The walk to Seymour+ was a straight shot along the Rue des Vinaigriers (Street of Vinegar-Makers). True to its working-class name, the street was lined with modest shops and bistros, artists’ studios, a couple of cheap hotels (one advertising rooms at about $50 per night), and many parked motorcycles. Some shops looked as though they were frozen in time. One decrepit shop sold old maps, displayed on a table all covered in dust. A young man hung out in the doorway of a small bookshop with a cat draped over his shoulder. OK, so maybe this scruffy neighborhood was charming after all. The real Paris. 

I arrived at Seymour+, paid a small fee and handed over my cell phone. The place, created by an American expat, consisted of large sparsely furnished rooms with wood floors, high ceilings, and white walls. Guests engaged in a different activity in each room, guided by some simple instructions. The main idea was to look inside yourself, break through your conditioned thinking, reconnect with your subconscious, and ultimately, fire up your imagination. I was the only guest at that time and went from room to room, completing each activity in solitude. 

One room had instructions for me to write whatever was on my mind, offering a simple pad of paper and a pencil. So, I sat down and wrote: “I feel that I am at the center of the universe or in a cocoon, totally detached from my real life. And it feels good. I like myself and maybe that’s a good thing to discover before I get any older.” My flaneur wanderings in the city during the week had allowed me to see how we get into ruts in our lives and never question our routines. Yes, we all must grapple with stark realities, but there are limits to what we can accomplish. We need to leave room for joy, even for some intoxication, whether by wine, poetry, or the random beauty that crosses our paths. Perhaps I should slow down, not be a slave to my to-do list, and spend less time looking at screens. Develop a sense of style as I get older. Disappear once in a while to roam, contemplate life’s mysteries, nurture my soul, and write some poems. 

I completed the final activity, meditating in a room full of plants and cushions, and headed out. As I entered the metro, I got stuck in the turnstile and a rude Parisian behind me said “Allez!” in a gravelly impatient voice and pushed me forward. I only realized later, on the train, that my cell phone was missing and that he must have grabbed it from my purse while I was caught in the turnstile and distracted.

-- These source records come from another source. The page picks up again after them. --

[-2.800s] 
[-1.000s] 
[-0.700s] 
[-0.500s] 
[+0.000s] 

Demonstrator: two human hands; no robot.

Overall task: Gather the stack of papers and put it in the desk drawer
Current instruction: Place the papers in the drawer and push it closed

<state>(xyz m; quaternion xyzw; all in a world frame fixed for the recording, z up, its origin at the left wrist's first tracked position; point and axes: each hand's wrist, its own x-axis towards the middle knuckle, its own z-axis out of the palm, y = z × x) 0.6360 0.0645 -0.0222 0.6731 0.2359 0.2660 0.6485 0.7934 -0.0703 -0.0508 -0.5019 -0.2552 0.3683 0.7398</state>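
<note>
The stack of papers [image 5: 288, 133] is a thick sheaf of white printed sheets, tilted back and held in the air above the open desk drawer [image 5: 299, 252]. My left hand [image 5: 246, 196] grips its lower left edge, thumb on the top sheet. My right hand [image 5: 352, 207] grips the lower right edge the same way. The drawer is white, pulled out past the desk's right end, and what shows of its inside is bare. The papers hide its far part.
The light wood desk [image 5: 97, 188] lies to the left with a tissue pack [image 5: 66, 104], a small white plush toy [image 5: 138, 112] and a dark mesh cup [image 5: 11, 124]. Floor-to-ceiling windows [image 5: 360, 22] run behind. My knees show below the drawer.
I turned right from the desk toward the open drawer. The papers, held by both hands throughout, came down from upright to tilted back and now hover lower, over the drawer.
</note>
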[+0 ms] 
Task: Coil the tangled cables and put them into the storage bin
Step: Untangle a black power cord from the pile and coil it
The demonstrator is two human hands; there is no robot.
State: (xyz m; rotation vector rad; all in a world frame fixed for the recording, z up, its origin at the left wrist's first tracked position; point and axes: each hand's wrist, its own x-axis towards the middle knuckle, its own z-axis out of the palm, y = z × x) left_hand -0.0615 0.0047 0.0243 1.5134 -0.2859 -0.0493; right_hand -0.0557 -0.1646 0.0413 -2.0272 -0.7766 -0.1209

No matter. I made a mental note to stop and see the apartment owner, who lived nearby, to ask if I can use her cell phone to call my husband and alert him about the theft. I didn’t mind that I’d be off the radar until my plane landed back home the next day. I exited the metro and strolled along the Seine toward the spot by the Louvre where I could catch a bus that would take me to the apartment. I reveled in the loveliness of the twilight scene. The string of artfully designed bridges, their lights casting out rays that shone like jewels in the water. The stands of the book stalls were closed, because almost all the city’s stores close at 6 pm. The old Parisian cream-colored buildings, each adorned with unique iron grillwork at the windows. A couple greeting each other with smiles and a warm embrace. My real life could wait another day for my return.